A hunter in r/Hunting said he got one of the more ridiculous calls you can get before opening day. According to his post, a stranger had pulled his phone number off the tag on his tree stand and called to tell him he had set up about 50 yards from “his spot.” The hunter said his stand had already been there for about a month, and he had not seen another setup anywhere close when he hung it. So from his side of it, this was not some late-arriving guy crowding somebody else. It was a man who had done the work early getting pressured by somebody acting like public land came with reservations.
What made the call worse was the way the other guy tried to play both sides. The hunter said the caller claimed he did not care whether the stand stayed there or not, but still spent the conversation making it pretty clear he thought it should be moved. That kind of thing tends to irritate public-land hunters fast, because everybody knows the type. He wants to sound reasonable, but what he really means is that he thinks the ground around his usual setup belongs to him whether anybody else agrees or not.
The hunter posted because he wanted to know what other people would do. He was not asking whether he had technically broken a law. He was trying to decide whether to move, stay put, or get ready for an ugly opener. The comments came back about how you would expect. A lot of people told him public land is public land, and if safety is not the issue, then no one gets to claim permanent ownership over a patch of woods because they like hunting there every year.

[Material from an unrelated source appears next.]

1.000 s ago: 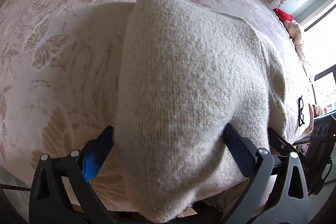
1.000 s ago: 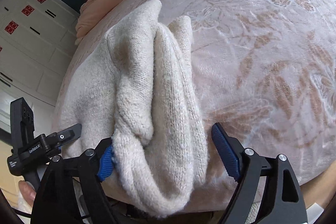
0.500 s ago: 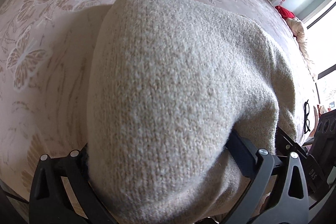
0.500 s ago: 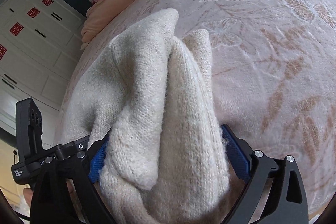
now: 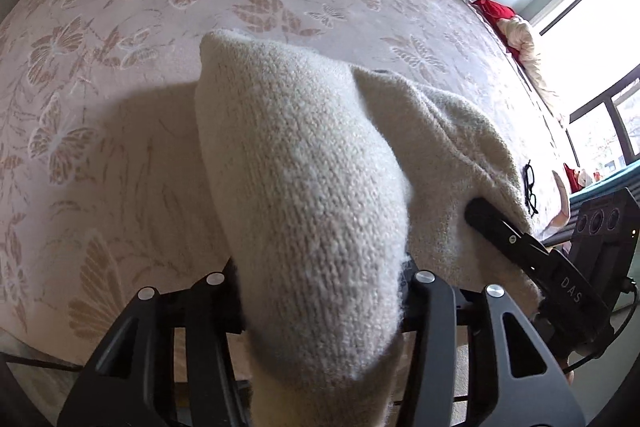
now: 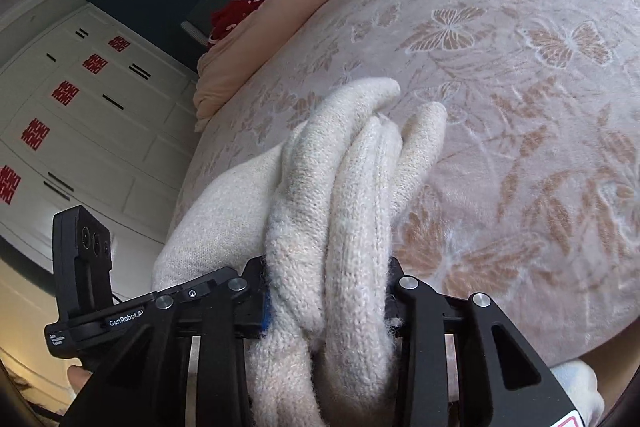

A few people did point out that 50 yards can be tight depending on terrain, shot direction, and what kind of stand setup each guy is running. But even the more measured replies did not have much sympathy for the caller. The part that rubbed people wrong was not only the complaint. It was the idea of pulling a number off a stand, making the call before opening day, and trying to lean on another hunter like the whole area had already been spoken for.
That is really why the story hit. It was not some giant screaming match in a parking lot. It was quieter than that, and probably more familiar because of it. A guy hangs a stand early, minds his business, and then gets a call from somebody who has decided the woods around him are basically private. On public ground, that kind of attitude is enough to sour a hunt before daylight ever gets there.